Thomas Henson, Author at Thomas Henson

Major Hadoop Release!

Hadoop 3.0 is has dropped! There is a lot of excitement in the Hadoop community for a 3.0 release. Now is the time to find out what’s new in Hadoop 3.0 so you can plan for an upgrade to your existing Hadoop clusters. In this video I will explain the major changes in Hadoop 3.0 that every Data Engineer should know.

Transcript – What’s New in Hadoop 3.0?

Hi, folks. I’m Thomas Henson with thomashenson.com, and today is another episode of Big Data, Big Questions. In today’s episode, we’re going to talk about some exciting new changes in Hadoop 3.0 and why Hadoop has decided to go with a major release in Hadoop 3.0, and what all is in it. Find out more right after this.

Thomas: So, today I wanted to talk to you about the changes that are coming in Hadoop 3.0. So, it’s already went through the alpha, and now we’re actually in the beta phase, so you can actually go out there and download it and play with it. But what are these changes that are in Hadoop 3.0, and then why did we go with such a major release for Hadoop 3.0? So, what all is in this one? There’s two major ones that we’re going to talk about, but let me talk about some of the other ones that are involved with this change, too. So, the first one is more support for containerization. And so if you go through Hadoop 3.0, when you go to the website, you can look, you can actually go through some of the documentation and see where they’re starting to support some of the docker pieces. And so this is just more evidence for the containerization of the world. We’ve seen it with Kubernetes. There’s a lot of different other pieces that are out there with docker. It’s almost like a buzzword to some extent, but it’s really, really been popularized.

It’s really cool changes, too, when you think about it. Because if we go back to when we were in Hadoop 1.0 and even 2.0, it’s kind of been a third rail to say, “Hey, we’re going to virtualize Hadoop.” And now we’re fast forwarding and switching to some of the containers, and so that’s going to be some really cool changes that are coming. Obviously there’s going to be more and more changes that are going to happen [INAUDIBLE 00:01:37], but this is really laying some of the foundation for that support for docker and some of the other major container players out there in the IT industry.

Another big change that we’re starting to see… One again, this is another… I won’t say it’s a monumental change, but it’s just more evidence for support for the cloud. And so the first one is there’s some expanded support for Azure’s data lakes. So, think the unstructured data there. Maybe some of our HTFS components. And then also some big changes in Amazon’s AWS S3. So, S3, they’re actually going to allow for easier management of your metadata with DynamoDB, which is a huge no sequel database used in a DAWS platform. So, those are two…I would say some of the minor changes. Those changes along probably wouldn’t have pushed it to be a Hadoop 3.0 or a major release.

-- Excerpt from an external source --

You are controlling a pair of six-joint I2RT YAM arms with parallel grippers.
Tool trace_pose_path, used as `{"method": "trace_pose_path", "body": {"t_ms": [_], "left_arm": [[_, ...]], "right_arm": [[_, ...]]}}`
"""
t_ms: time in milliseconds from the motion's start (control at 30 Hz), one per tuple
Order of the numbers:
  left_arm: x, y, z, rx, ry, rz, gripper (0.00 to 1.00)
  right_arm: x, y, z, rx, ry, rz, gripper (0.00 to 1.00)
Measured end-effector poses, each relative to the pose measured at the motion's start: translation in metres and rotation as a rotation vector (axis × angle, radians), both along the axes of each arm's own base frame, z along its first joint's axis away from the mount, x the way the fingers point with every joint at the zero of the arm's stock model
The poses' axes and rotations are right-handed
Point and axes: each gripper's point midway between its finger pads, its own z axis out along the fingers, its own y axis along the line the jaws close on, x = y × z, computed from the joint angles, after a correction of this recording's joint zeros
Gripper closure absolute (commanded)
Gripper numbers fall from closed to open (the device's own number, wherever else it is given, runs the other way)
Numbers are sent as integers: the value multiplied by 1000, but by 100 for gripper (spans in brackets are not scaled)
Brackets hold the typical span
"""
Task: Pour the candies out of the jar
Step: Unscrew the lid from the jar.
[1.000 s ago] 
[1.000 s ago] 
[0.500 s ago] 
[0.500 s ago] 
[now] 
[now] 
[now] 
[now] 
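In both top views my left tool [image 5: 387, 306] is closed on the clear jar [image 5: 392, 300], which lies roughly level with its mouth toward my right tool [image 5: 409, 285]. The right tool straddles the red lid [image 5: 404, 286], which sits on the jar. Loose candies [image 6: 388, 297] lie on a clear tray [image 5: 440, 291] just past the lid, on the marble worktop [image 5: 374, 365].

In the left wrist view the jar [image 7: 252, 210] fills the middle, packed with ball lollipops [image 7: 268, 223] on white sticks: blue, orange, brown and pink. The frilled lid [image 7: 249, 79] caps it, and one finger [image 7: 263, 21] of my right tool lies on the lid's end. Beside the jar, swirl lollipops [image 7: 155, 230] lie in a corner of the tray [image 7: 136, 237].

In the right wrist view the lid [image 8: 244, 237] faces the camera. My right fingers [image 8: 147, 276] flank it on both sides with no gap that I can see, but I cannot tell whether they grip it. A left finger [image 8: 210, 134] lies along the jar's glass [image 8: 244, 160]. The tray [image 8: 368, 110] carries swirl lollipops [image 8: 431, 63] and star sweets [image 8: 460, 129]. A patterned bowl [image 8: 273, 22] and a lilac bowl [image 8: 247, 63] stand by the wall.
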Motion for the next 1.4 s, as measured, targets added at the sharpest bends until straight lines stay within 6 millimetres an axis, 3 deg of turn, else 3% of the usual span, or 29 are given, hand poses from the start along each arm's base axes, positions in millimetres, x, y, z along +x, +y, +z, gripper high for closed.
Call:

The two major releases…and these are going to deal with the way that we store data, and it’s also going to deal with the way that we protect our data for disaster recover and when you start thinking of those enterprise features that you need to have. And so the first one is support for more than two namenodes. And so we’ve had support since Hadoop 2.0 where we were able to have a standby namenode. What this gave us in pre-having a standby namenode or even having a secondary namenode is if your Hadoop cluster went down…or if your namenode went down…your Hadoop cluster was all the way down, right?

Because that’s where all your data is stores as far as your metadata, and it knows what data is allocated on each of the namenodes. And so once we were able to have that secondary namenode and that shared journal where if one namenode went down, you can have another one. But when we start thinking about fault tolerance and disaster recovery for enterprises, we probably want to be able to expand that out. And so this is one of the ways that we’re actually going to tackle that in the enterprise is to be able to have those changes.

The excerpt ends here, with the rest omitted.